Instructions for the task>
Would you retype the whole listing exactly, leaving its pictures out?

#####

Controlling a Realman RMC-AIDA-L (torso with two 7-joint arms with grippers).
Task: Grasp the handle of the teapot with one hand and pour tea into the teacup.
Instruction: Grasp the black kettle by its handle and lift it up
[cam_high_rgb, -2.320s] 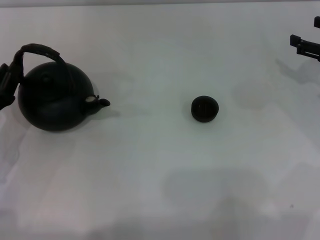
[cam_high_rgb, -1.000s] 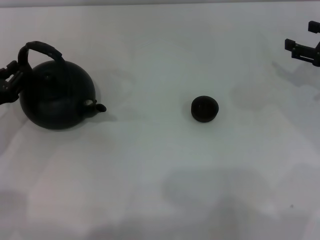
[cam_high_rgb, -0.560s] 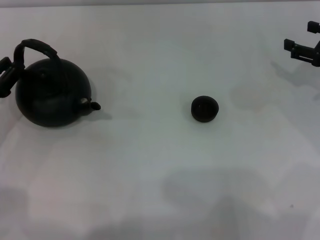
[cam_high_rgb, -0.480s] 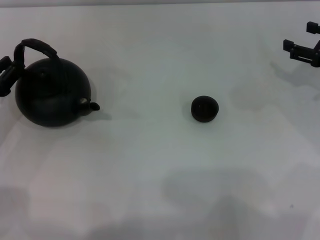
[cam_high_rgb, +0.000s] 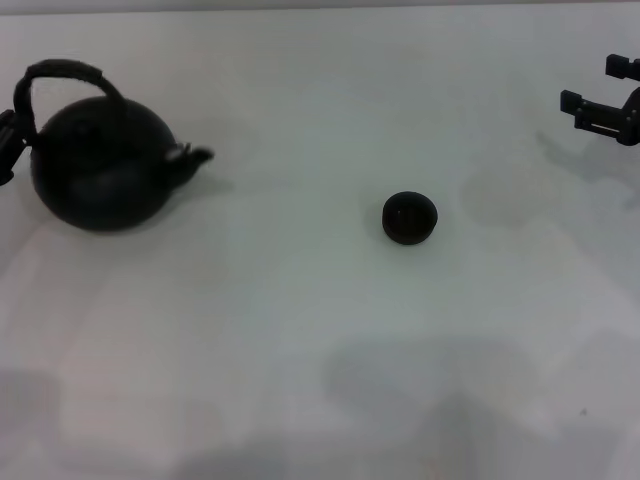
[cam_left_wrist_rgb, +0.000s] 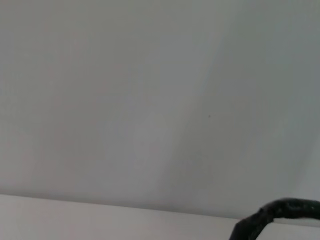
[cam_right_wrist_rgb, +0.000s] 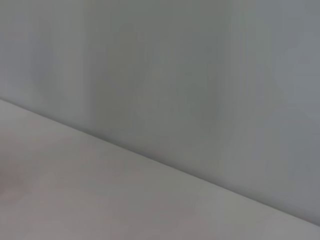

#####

Expected answer>
Controlling a Realman RMC-AIDA-L (torso with two 7-joint arms with grippers).
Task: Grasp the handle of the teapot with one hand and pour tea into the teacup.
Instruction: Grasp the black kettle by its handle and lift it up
[cam_high_rgb, -2.320s] 
[cam_high_rgb, -1.000s] 
[cam_high_rgb, -0.560s] 
[cam_high_rgb, -0.480s] 
[cam_high_rgb, +0.000s] 
[cam_left_wrist_rgb, +0.000s] 
[cam_right_wrist_rgb, +0.000s] 

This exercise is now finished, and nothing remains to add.